Segment Open

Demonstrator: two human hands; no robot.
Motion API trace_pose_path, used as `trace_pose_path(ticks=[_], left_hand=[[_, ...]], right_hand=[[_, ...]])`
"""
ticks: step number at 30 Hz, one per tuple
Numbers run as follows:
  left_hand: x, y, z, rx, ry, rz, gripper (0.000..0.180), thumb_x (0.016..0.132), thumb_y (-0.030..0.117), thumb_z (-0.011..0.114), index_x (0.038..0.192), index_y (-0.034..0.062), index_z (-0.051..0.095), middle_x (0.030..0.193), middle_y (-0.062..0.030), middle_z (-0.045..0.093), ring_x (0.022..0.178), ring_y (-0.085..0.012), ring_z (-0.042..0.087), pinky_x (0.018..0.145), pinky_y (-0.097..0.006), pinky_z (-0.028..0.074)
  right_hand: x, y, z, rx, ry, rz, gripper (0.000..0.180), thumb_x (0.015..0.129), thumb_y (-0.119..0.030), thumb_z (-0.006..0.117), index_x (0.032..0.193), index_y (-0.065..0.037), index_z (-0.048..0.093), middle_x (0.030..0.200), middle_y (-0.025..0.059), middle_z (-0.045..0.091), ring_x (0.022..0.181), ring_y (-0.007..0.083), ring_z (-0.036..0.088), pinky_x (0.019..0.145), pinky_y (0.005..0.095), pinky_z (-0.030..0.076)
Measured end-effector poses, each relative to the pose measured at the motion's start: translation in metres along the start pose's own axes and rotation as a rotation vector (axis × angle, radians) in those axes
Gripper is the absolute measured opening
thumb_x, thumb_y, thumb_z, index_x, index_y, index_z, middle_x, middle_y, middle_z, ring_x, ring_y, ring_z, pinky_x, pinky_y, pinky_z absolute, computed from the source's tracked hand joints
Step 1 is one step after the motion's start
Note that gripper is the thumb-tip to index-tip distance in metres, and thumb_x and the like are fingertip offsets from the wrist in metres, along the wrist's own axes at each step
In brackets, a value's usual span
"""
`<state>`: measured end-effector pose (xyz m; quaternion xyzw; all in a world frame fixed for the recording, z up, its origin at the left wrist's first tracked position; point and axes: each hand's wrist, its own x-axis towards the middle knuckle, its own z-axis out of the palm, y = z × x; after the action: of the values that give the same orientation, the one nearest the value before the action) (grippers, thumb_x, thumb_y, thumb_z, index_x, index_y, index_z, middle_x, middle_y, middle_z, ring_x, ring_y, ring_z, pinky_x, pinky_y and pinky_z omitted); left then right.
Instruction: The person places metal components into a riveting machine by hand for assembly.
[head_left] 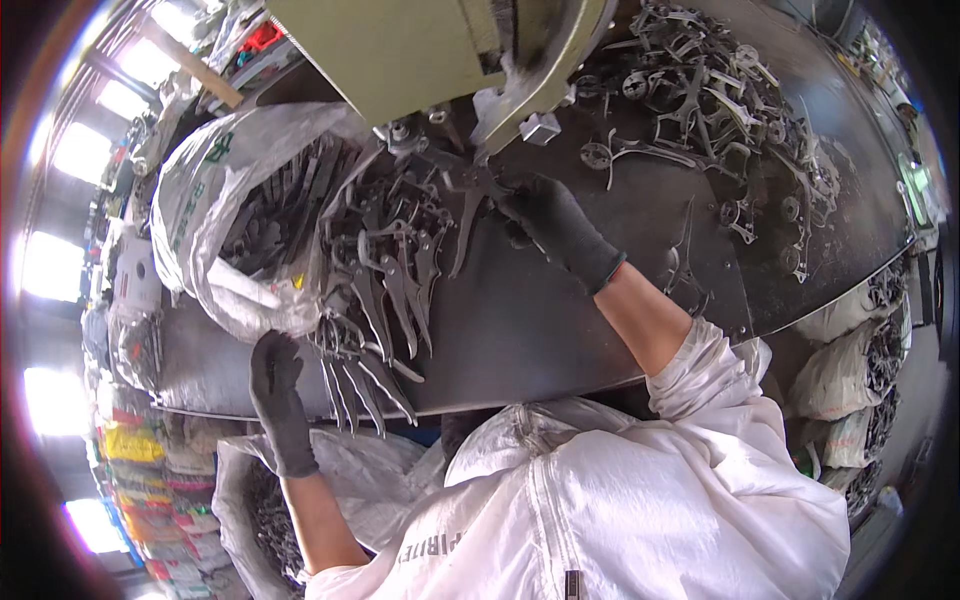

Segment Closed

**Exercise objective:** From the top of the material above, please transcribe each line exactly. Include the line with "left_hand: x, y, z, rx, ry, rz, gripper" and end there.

**Response area:**
Demonstrator: two human hands; no robot.
Motion API trace_pose_path, used as `trace_pose_path(ticks=[_], left_hand=[[_, ...]], right_hand=[[_, ...]])`
"""
ticks: step number at 30 Hz, one per tuple
Numbers run as follows:
  left_hand: x, y, z, rx, ry, rz, gripper (0.000..0.180), thumb_x (0.016..0.132), thumb_y (-0.030..0.117), thumb_z (-0.011..0.114), index_x (0.038..0.192), index_y (-0.034..0.062), index_z (-0.051..0.095), middle_x (0.030..0.193), middle_y (-0.062..0.030), middle_z (-0.045..0.093), ring_x (0.022..0.178), ring_y (-0.085..0.012), ring_z (-0.042..0.087), pinky_x (0.018..0.145), pinky_y (-0.097..0.006), pinky_z (-0.028..0.074)

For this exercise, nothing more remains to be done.